JP: I think in some ways translators are now getting their fair share of the spotlight and their fair share of attention. If you look at the cover of a Gabriel Garcia Marquez novel or a Gunther Grass novel, you will not see the translators’ names anywhere. Does anyone remember who translated the works of Goscinny & Uderzo, of Hergé? They are tucked away on the inside pages. This, I believe is not so much an attempt to dishonour the translator as it is a publishers’ ploy to trick the reader into believing that the work was originally written in English. It is an old presumption that translated works were only read by sophisticated elites and in order to mass-base a book’s following, it would be necessary to suggest that the book was written in English.
Meanwhile, the pay is getting better but it rarely covers the costs of the work.
KD: Could you recommend some of your favourite books which you keep in mind when you write, think and simply procrastinate?

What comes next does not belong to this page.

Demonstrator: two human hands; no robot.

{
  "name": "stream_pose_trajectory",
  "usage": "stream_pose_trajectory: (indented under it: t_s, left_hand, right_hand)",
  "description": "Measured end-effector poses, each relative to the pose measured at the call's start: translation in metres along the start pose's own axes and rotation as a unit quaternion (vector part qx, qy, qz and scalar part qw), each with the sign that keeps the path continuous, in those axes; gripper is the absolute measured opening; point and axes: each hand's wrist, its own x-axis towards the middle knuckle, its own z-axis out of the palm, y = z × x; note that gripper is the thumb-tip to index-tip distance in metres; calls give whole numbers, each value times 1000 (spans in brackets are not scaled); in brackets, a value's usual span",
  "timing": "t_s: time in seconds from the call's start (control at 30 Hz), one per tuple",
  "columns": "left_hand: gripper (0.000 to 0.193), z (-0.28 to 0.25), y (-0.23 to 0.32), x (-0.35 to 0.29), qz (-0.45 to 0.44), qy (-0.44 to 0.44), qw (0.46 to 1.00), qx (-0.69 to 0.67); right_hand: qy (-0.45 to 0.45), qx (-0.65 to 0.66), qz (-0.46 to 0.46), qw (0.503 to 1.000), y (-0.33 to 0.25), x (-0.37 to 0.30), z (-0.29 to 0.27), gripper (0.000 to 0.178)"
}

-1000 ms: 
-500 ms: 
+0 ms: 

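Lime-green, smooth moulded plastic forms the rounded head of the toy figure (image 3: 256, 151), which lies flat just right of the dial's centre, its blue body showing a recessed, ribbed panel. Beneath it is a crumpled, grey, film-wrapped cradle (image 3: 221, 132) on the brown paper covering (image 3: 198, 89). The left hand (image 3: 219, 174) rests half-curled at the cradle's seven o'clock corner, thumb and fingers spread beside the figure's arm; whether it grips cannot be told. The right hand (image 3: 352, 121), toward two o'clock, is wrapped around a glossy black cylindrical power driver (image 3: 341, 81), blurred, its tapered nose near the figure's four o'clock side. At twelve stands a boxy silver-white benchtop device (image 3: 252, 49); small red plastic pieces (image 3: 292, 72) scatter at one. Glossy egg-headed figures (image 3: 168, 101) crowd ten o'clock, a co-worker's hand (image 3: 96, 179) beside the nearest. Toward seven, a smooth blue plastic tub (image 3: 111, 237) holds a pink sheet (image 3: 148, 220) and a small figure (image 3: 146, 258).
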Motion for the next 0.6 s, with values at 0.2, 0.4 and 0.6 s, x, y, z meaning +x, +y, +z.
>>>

JP: The Pillow Book of Sei Shonagon as translated by Ivan Morris
The Tale of Genji by Lady Murasaki as translated by Edward Seidensicker
Land, Guns, Caste, Women by Gita Ramaswamy
The Chronicle of an Hour and a Half by Saharu Nusaiba Kinnanari
Lorenzo Searches for the Meaning of Life by Upamanyu Chatterji
Girl, Woman, Other by Bernardine Evaristo
The Enchantress of Florence by Salman Rushdie
The Hungry Tide by Amitav Ghosh
Things Fall Apart by Chinua Achebe
Stet by Diana Athill
Middlemarch by George Eliot
The Trotternama by I Allan Sealy
Yuganta by Iravati Karwe as translated by W Norman Brown
Missing Person by Adil Jussawalla
The Old Playhouse and Other Poems by Kamala Das
Jonahwhale by Ranjit Hoskote
The Gallery of Upside Down Women by Arundhathi Subramaniam
The Veiled Suite by Agha Shahid Ali
Entr’acte by Deepankar Khiwani
I Have Not Seen Mandu; A Fractured Collage by Swadesh Deepak, as translated by Jerry Pinto
Baluta by Daya Pawar as translated by Jerry Pinto
Jerry Pinto is the author of novels, Em and the Big Hoom (2012; winner of The Hindu Literary Prize and the Crossword Book Award), Murder in Mahim (2017), and The Education of Yuri (2022). His non-fiction book, a biography of Bollywood icon Helen, won the 2006 National Award for the Best Book on Cinema. He has also written books for children and has two books of poetry. He has translated books from Marathi, Hindi, and Konkani. He has won numerous awards, including the Windham-Campbell Prize for Fiction (2016) and the Sahitya Akademi Award (2016).